- [What the exercise asks]
Whenever a line of the records below contains the word "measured", copy that line.

- [Exercise material]
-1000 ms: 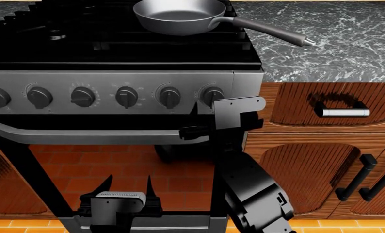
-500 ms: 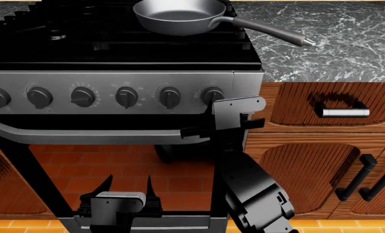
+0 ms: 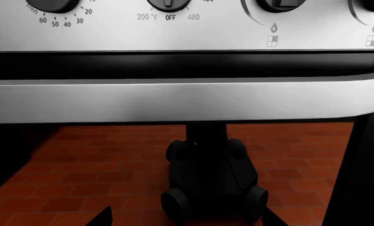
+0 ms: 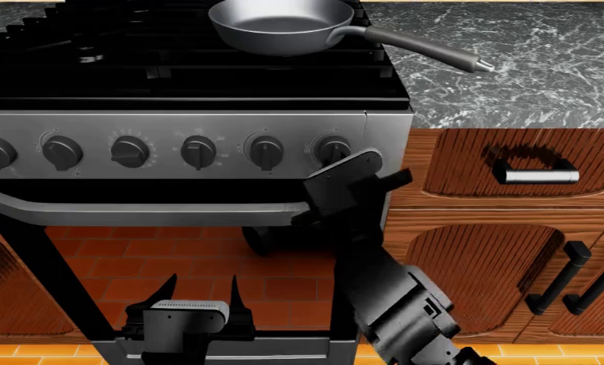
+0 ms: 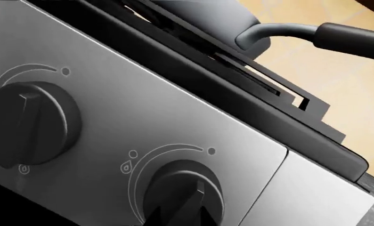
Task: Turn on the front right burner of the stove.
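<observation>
We are holding our right gripper (image 4: 335, 161) up against the brushed-steel front panel of the stove (image 4: 180, 122), right at the rightmost knob (image 4: 332, 149) in the row of six. In the right wrist view that knob (image 5: 185, 194) is filling the lower middle of the picture with dark fingertips (image 5: 174, 214) at either side of its ridge, but we cannot tell whether they are pressing on it or standing apart. The neighbouring knob (image 5: 31, 123) is sitting beside it, untouched.

Our left gripper (image 4: 185, 300) is hanging low in front of the oven door, its two fingers spread apart and holding nothing. The left wrist view is looking at the grey bar handle (image 3: 174, 100) of the oven door, with the dial markings above it.

On the black grate a grey frying pan (image 4: 281, 24) is sitting over the right side, its handle reaching out over the marble counter (image 4: 515, 68). The front right burner is hidden from us among the dark grate bars near the pan. Brown wooden cabinets (image 4: 505, 228) are standing to the right of the stove.
</observation>
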Controlling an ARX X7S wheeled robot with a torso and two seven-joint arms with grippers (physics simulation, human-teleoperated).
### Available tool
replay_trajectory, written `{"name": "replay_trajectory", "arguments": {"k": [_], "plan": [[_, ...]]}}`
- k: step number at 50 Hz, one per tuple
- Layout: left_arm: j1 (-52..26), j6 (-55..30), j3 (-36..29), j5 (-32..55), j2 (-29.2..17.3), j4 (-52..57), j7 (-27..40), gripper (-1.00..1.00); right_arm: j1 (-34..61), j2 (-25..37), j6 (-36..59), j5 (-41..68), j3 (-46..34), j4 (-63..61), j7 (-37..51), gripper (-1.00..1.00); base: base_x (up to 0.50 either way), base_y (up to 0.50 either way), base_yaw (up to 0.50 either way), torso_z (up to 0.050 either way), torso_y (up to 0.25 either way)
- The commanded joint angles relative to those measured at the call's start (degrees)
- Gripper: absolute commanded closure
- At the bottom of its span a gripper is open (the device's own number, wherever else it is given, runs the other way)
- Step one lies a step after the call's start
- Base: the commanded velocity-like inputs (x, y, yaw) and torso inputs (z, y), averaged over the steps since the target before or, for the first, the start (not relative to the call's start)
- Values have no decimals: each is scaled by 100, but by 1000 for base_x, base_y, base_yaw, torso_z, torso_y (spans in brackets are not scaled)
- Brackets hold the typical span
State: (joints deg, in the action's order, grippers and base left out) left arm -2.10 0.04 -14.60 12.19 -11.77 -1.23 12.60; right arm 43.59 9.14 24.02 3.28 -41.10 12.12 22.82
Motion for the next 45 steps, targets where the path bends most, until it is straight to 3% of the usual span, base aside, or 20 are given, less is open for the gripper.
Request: {"name": "replay_trajectory", "arguments": {"k": [1,45], "plan": [[-22,-16,-48,-7,-19,-19,33,-100,555,206,8,-351,-1094,424,-683,100,14,0,6,0,0],[-62,-19,-148,61,-89,-36,141,-100,1328,317,-1654,-2212,-3348,1809,-1200,100,15,6,15,0,0]]}}
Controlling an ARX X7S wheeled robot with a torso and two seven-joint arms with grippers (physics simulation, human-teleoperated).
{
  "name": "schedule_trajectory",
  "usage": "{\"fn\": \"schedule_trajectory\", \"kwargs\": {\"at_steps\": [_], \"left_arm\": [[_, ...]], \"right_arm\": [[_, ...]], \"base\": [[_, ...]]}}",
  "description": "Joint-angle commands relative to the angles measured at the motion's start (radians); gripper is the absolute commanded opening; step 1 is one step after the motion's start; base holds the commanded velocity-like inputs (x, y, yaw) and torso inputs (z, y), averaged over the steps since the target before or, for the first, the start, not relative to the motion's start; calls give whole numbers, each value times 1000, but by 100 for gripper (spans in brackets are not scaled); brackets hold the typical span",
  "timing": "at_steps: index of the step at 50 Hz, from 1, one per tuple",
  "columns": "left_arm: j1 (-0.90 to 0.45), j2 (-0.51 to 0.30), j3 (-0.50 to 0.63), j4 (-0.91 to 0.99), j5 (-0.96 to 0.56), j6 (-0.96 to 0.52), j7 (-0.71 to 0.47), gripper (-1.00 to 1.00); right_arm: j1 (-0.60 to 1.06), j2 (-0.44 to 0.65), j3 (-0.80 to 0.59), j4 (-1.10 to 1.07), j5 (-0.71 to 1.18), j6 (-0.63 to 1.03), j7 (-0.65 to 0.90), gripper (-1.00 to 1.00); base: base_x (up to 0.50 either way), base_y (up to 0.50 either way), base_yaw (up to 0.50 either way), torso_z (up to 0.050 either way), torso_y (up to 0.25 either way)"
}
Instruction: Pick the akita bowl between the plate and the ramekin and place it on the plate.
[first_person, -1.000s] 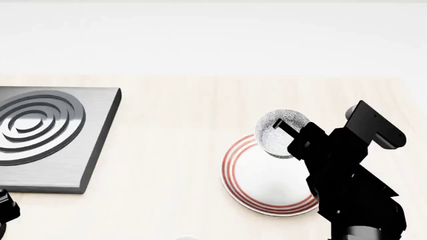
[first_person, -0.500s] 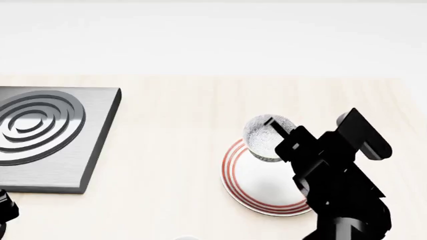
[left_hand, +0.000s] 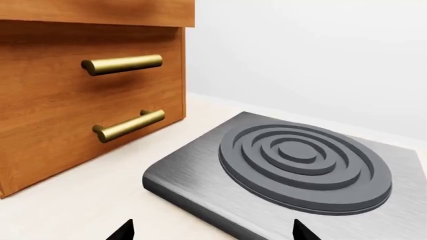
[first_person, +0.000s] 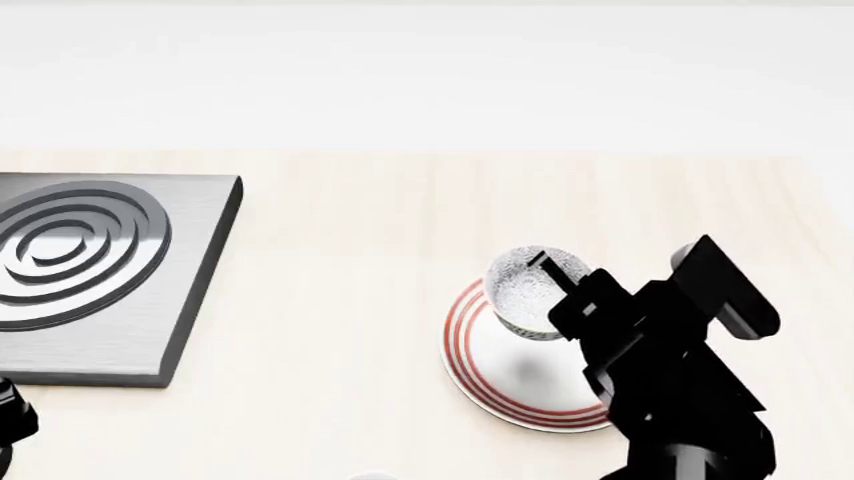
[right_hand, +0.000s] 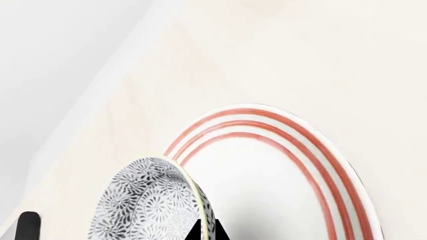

- [Solution for this task]
- The commanded joint angles relative to those measured at the call's start (degrees)
  "description": "Joint-angle commands relative to the angles measured at the motion's start (radians); gripper is the absolute commanded opening; step 1 is one step after the motion's start; base holds the commanded velocity-like inputs (x, y, yaw) and torso inputs (z, y), averaged over the steps since the target before or, for the first, the start, not relative to the motion's start; calls give whole numbers, each value times 1000, but by 100 for gripper (spans in brackets are not scaled); brackets hold the typical span",

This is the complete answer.